**What you have to do**
Read through the data below and state how many of its lines contain the word "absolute", adding nothing.

*** Opening Information given ***

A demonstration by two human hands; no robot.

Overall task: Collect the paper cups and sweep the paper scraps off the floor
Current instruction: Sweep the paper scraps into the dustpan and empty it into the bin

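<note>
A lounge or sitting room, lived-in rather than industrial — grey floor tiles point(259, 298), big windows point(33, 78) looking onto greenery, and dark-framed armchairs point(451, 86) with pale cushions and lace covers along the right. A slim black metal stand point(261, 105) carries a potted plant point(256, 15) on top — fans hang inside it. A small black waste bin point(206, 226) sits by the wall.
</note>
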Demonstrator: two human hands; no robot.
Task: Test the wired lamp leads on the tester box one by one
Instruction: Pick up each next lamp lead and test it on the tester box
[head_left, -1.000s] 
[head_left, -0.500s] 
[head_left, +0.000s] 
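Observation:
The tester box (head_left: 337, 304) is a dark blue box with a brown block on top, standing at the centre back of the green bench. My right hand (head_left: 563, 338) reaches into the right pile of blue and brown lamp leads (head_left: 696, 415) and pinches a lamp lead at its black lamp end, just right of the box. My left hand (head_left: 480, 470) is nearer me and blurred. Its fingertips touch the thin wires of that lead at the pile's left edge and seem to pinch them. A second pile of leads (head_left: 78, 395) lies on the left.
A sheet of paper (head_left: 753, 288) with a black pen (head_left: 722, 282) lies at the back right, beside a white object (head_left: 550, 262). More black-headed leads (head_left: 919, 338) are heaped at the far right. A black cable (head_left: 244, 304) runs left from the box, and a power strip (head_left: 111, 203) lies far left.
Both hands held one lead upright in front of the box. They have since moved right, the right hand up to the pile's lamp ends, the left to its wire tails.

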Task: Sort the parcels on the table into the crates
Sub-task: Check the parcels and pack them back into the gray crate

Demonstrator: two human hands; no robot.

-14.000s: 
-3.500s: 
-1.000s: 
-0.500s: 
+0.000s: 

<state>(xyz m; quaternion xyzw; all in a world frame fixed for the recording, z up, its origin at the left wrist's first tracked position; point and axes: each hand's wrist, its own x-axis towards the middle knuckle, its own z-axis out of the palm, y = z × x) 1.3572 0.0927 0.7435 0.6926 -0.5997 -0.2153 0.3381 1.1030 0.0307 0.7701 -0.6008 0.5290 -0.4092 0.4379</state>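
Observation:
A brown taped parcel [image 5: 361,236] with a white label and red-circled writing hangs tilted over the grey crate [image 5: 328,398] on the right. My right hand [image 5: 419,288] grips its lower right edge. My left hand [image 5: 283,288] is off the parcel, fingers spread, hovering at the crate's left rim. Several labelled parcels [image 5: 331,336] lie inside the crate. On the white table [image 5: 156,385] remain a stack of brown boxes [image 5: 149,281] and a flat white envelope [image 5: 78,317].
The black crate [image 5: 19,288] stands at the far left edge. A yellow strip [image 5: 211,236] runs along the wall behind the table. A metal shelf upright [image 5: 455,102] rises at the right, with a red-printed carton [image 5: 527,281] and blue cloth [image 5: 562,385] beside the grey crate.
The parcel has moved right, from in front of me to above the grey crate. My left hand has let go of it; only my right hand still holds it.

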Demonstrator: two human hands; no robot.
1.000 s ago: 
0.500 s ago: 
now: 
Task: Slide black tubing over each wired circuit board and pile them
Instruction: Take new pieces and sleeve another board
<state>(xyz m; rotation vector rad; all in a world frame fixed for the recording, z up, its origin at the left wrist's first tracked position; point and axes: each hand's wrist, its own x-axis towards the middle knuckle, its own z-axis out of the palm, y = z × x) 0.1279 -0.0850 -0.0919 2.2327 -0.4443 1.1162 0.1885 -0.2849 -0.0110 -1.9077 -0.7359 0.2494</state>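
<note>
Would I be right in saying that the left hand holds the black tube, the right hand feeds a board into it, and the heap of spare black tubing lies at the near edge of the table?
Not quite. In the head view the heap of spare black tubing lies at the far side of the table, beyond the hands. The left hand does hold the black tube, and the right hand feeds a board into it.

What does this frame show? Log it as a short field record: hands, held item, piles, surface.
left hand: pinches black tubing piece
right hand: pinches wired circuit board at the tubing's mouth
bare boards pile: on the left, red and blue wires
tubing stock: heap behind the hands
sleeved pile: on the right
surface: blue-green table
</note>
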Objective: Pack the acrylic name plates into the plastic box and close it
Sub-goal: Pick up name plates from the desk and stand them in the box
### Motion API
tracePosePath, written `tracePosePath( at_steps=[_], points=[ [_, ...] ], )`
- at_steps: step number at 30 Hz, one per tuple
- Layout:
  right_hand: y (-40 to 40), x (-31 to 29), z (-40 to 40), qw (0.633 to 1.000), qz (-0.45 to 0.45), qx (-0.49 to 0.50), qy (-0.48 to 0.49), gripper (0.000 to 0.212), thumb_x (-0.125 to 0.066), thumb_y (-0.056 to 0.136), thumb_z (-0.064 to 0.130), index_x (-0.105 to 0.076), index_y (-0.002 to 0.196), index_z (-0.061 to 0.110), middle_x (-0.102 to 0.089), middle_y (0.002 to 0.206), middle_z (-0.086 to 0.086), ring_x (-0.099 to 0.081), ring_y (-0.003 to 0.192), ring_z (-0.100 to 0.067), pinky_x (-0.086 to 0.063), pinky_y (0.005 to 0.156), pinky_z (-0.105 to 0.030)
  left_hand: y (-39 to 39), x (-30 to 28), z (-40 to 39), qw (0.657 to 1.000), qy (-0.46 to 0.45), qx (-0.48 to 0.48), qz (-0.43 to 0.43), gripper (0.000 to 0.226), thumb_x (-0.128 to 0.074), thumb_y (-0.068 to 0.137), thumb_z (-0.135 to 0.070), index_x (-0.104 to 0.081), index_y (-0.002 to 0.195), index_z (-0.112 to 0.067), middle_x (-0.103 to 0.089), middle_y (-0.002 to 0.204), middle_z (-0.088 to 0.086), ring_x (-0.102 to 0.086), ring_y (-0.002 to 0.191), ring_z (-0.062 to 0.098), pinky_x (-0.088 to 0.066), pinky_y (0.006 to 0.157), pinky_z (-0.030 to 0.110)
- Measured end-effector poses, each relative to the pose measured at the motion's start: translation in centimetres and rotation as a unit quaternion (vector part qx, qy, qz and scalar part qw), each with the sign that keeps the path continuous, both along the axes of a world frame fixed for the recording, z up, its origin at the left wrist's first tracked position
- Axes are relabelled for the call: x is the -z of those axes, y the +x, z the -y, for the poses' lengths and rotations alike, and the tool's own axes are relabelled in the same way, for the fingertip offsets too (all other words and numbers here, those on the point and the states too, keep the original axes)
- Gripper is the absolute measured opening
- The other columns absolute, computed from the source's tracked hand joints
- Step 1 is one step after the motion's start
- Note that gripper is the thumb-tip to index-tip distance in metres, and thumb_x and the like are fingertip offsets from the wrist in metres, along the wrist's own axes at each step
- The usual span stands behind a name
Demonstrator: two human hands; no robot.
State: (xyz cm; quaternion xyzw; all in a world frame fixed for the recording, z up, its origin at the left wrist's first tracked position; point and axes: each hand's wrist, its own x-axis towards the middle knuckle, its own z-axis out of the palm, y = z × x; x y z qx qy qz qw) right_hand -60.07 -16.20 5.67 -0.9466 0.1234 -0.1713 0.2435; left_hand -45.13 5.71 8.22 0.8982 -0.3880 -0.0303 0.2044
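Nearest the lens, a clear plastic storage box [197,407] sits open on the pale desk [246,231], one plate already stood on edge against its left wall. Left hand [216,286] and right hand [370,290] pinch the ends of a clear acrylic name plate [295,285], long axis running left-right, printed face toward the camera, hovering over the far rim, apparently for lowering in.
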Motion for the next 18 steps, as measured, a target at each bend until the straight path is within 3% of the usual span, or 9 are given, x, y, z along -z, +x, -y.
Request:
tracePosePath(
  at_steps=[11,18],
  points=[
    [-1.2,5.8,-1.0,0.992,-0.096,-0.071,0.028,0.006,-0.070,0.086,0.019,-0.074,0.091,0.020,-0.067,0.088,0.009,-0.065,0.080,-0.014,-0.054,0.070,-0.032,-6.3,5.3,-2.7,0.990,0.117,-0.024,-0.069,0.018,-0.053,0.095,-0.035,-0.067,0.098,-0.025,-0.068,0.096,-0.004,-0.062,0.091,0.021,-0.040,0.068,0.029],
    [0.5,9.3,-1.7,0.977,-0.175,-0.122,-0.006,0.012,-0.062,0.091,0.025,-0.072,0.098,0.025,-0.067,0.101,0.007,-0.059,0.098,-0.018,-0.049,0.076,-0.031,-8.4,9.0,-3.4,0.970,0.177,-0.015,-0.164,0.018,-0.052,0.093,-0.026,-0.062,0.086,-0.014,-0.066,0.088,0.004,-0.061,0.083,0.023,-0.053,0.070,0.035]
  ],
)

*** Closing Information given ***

**Exercise response**
2